Quando Sarney entregou a faixa a Fernando Collor, primeiro presidente eleito do Brasil depois de 29 anos sem eleições diretas, em 15 de março de 1990, o Brasil registrava a impressionante cifra de 1.973% de inflação anual.
Constituição
Embora dívida pública e inflação sejam quase sempre lembradas como marcas do período, o primeiro governo civil marcou também a consolidação das liberdades democráticas. O principal marco da década de 1980 foi a nova Constituição. Tanto analistas quanto políticos e o próprio José Sarney consideram que a consolidação democrática foi o maior legado do primeiro governo da Nova República.
“O principal legado foi a democracia, né? A transição democrática, que eu acho que, graças ao meu temperamento, eu conduzi de uma maneira, exercendo o diálogo, a paciência. E, sobretudo, com a visão das minhas responsabilidades como o presidente de um país como o Brasil, um país de muita complexidade. Eu acho que esse é o legado, depois eu convoquei a Assembleia Constituinte, e ela realizou a Constituição, coisa que nenhum processo de transição democrática na América Latina conseguiu fazer”, disse Sarney.

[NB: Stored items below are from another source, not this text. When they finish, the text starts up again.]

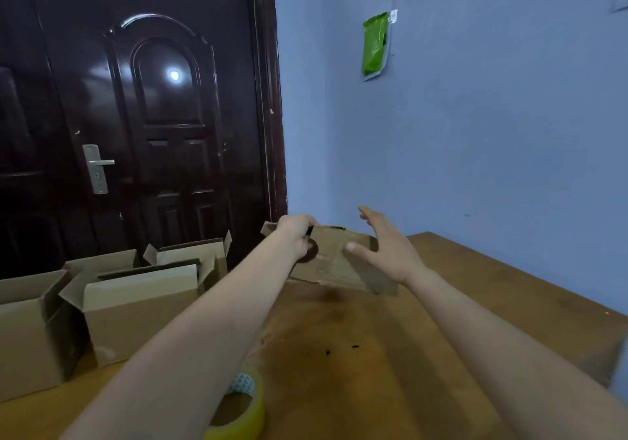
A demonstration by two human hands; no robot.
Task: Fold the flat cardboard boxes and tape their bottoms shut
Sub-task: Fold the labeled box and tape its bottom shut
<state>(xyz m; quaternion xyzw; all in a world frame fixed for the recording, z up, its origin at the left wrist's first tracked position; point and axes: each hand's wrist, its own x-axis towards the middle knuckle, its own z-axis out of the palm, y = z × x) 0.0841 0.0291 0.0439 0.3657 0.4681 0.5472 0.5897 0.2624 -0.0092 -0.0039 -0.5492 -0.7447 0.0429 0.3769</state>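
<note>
The left hand (295, 235) covered the near left corner of the cardboard box (336, 256) it gripped, and whatever dark thing sat beneath its fingers was too blurred to name; the right hand (387, 249) hid part of the box's right side, so contact there could not be told. The tape roll (243, 412) was half hidden under the left forearm and cut by the bottom edge. The nearest folded box (30, 331) on the counter (475, 303) ran off the left edge.
</note>
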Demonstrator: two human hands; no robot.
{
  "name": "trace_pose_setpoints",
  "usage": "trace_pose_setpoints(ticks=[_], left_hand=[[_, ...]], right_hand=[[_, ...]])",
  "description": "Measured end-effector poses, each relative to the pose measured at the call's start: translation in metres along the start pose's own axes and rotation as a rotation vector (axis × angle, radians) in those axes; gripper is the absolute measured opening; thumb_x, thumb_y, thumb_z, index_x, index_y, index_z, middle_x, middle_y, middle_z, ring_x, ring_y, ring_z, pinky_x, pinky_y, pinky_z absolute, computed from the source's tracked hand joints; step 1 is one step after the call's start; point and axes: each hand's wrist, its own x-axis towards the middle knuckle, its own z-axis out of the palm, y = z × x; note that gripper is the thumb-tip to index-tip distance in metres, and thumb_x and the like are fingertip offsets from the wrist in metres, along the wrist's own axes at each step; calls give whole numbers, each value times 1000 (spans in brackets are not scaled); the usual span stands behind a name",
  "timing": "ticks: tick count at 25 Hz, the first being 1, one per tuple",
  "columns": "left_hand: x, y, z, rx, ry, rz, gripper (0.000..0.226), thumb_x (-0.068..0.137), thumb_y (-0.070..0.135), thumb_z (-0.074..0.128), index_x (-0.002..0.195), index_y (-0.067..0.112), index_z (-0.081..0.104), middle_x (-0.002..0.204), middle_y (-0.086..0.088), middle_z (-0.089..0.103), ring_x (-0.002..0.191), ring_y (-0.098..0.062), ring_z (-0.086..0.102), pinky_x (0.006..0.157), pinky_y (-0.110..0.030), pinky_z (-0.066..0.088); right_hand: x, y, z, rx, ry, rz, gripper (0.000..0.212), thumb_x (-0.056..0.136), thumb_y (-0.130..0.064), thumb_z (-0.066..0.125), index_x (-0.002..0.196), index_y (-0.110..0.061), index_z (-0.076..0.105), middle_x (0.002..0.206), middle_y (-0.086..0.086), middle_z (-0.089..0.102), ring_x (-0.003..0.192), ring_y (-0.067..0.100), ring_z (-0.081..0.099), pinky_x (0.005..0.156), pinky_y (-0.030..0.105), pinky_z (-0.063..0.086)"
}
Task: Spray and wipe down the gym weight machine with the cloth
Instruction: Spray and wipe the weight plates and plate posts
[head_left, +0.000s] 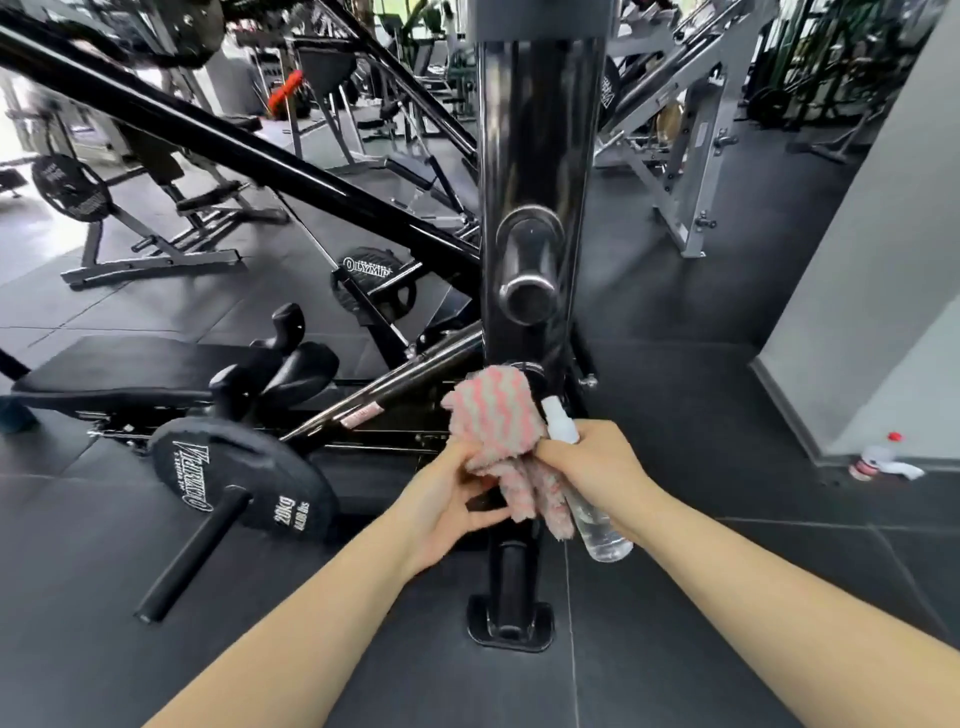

Compromisso assumido pela Aliança Democrática, coalisão que permitiu a vitória de Tancredo Neves e José Sarney nas eleições indiretas de 1984, a criação da Assembleia Nacional Constituinte nasceu de um projeto de emenda à Constituição enviado por Sarney ao Congresso em julho de 1985.
Para o deputado Aécio Neves (PSDB-MG), que é neto de Tancredo e foi deputado constituinte, a Constituição brasileira representa o principal legado de José Sarney para o País. “Do ponto de vista político, foi que ele permitiu que o Brasil discutisse e aprovasse uma Constituição sem qualquer interferência do Poder Executivo.”
Aécio Neves lembra, inclusive, que a ideia do avô para o processo constituinte era diferente. Tancredo Neves chegou a criar uma comissão de notáveis, encabeçada pelo jurista Afonso Arinos, para criar um projeto a ser entregue ao Congresso. A comissão chegou a escrever uma proposta. Sarney, no entanto, decidiu arquivar o projeto e deixar a missão de formular a nova Constituição totalmente a cargo dos parlamentares.
“O Ulysses teve liberdade absoluta para conduzir os trabalhos. As discussões sobre a nova Constituição se deram com a mais absoluta liberdade, o que acabou sendo muito positivo”, disse Sarney.
No dia 1º de fevereiro de 1987 começavam os trabalhos para elaborar a nova Constituição. Depois de um processo longo e cheio de reviravoltas, o texto, apelidado de Constituição cidadã, foi promulgado pelo então presidente da Câmara, Ulysses Guimarães, em 5 de outubro de 1988.
Um ano mais tarde, em 1989, o País iria pela primeira vez às urnas em 29 anos para escolher o presidente da República e começar a escrever, então, um novo capítulo da história brasileira. A história de um país que, com altos e baixos, consegue assegurar há 40 anos as liberdades previstas na nova Constituição.